Kento Kawaharazuka on the College of Tokyo and his colleagues have developed a humanoid robotic, referred to as Musashi, that may drive a automotive in the identical manner as a human. It has a human-like “skeleton” and “musculature”, in addition to cameras in every of its eyes and power sensors in its fingers and ft. Synthetic intelligence techniques work out what actions are wanted to drive the automotive and react to occasions equivalent to site visitors lights altering color or an individual stepping in entrance of the automotive.
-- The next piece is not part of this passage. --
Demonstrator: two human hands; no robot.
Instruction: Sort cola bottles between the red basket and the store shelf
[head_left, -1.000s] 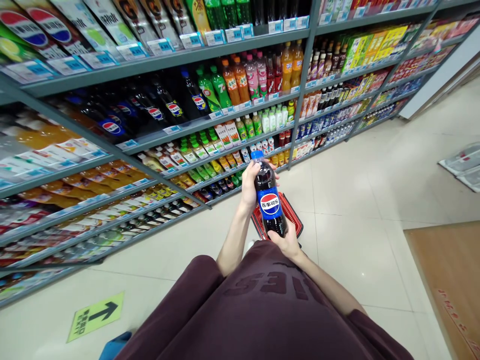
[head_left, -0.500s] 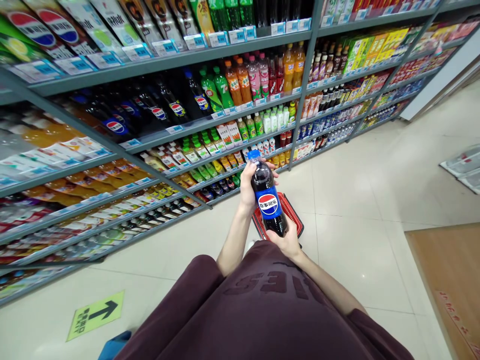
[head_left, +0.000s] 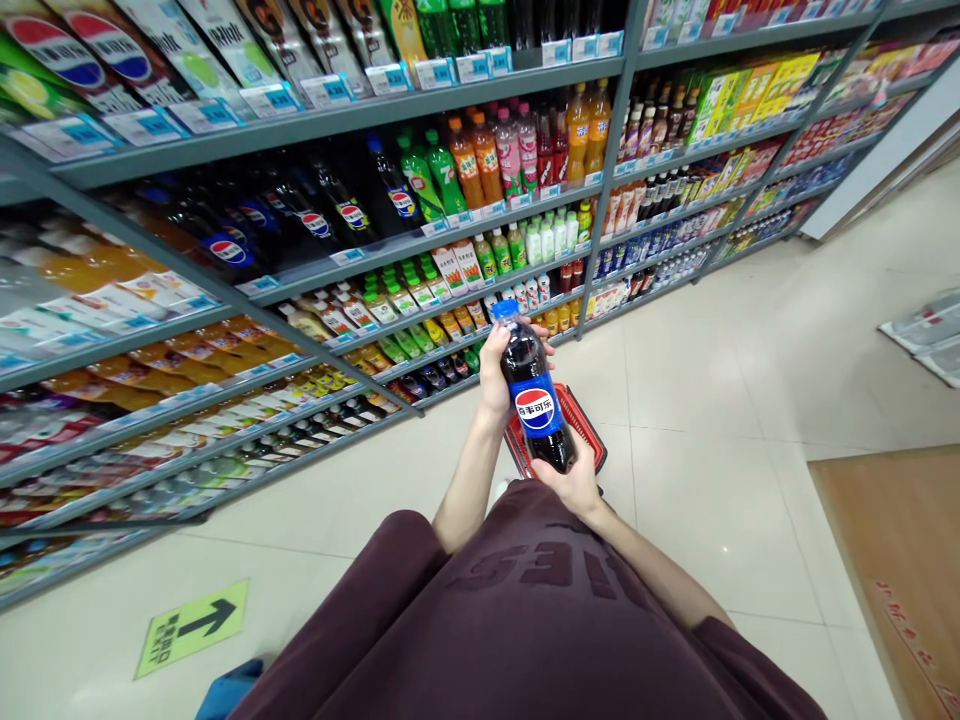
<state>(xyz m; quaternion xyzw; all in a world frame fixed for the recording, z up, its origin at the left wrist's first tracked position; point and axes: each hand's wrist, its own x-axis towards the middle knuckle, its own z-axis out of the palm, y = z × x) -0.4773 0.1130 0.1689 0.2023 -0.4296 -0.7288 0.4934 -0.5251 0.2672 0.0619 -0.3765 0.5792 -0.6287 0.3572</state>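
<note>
Between my two hands is a dark cola bottle [head_left: 534, 405] with a blue cap and a blue label, tilted so its cap points away from me. My left hand [head_left: 495, 365] wraps round its upper part, the thumb near the neck and fingertips showing on the far side. Down at the base, my right hand [head_left: 570, 480] grips the bottle from below and the right. A red shopping basket [head_left: 589, 430] is partly visible beneath the bottle, on the floor by my feet; my hands, the bottle and my shirt hide much of it.
Grey shelves [head_left: 360, 255] packed with drinks run along the left and ahead. More cola bottles [head_left: 229, 250] stand on a middle shelf. At right are a cardboard box [head_left: 892, 560] and a clear-sided item [head_left: 926, 335] on the floor. A green arrow sign [head_left: 191, 628] marks the tiles.
Almost nothing differs. Both hands keep the same hold on the cola bottle, and it has shifted only a hair to the left.
</note>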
The robotic can solely carry out a restricted vary of driving duties at current, equivalent to going ahead in a straight line or taking a right-hand flip, shifting at speeds of round 5 kilometres per hour on private roads. “The speed of the pedal or the velocity of the car is not high. Also the handling of the car is not fast compared to human beings,” says Kawaharazuka.

Musashi is a humanoid robotic that controls a automotive in the identical manner as a human

Kento Kawaharazuka et al. 2024

Nonetheless, Kawaharazuka hopes that when the system improves, it will likely be capable of work in any automotive, which might be helpful for when humanoid robots are routinely produced. “I’m not looking 10 or 20 years in the future, but I’m looking 50 or 100 years away,” he says.

“This study is potentially interesting for people developing humanoid robots, but doesn’t tell us much about autonomous driving,” says Jack Stilgoe at College Faculty London. “Self-driving cars don’t and shouldn’t drive like humans. The technology doesn’t have to rely on limbs and eyes so it can find other, safer, more useful ways to move through the world, relying on digital maps and dedicated infrastructures.”